DATASET EXCERPT Block Start

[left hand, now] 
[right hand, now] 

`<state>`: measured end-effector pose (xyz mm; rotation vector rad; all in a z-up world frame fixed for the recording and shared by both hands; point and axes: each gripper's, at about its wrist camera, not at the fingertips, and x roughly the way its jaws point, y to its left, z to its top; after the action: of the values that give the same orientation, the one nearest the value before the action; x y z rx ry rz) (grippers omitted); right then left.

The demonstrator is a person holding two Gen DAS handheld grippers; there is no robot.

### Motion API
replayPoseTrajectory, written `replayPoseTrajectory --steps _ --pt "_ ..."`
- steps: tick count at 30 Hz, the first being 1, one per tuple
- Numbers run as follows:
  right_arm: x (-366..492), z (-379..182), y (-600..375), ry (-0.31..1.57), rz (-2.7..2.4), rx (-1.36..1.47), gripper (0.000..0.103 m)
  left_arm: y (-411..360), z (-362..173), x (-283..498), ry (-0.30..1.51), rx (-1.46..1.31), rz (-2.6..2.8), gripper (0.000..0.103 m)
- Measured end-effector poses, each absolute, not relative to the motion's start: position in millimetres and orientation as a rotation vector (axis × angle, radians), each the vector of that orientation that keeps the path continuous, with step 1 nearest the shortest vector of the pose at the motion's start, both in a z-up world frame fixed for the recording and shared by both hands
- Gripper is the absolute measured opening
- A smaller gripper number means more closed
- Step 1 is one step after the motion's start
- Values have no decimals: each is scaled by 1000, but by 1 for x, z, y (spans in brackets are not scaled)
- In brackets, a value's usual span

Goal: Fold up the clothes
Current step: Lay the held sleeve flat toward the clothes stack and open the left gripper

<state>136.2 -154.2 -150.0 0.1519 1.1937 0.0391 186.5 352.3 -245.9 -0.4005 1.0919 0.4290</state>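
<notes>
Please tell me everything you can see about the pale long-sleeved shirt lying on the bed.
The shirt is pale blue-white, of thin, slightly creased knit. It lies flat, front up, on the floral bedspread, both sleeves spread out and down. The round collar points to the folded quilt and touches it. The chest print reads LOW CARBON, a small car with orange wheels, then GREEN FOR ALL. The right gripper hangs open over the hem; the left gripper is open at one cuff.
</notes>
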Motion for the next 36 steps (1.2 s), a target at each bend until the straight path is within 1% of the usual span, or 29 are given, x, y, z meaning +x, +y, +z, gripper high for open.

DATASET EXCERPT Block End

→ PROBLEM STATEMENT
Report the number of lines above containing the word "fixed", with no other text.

→ EXERCISE OUTPUT
2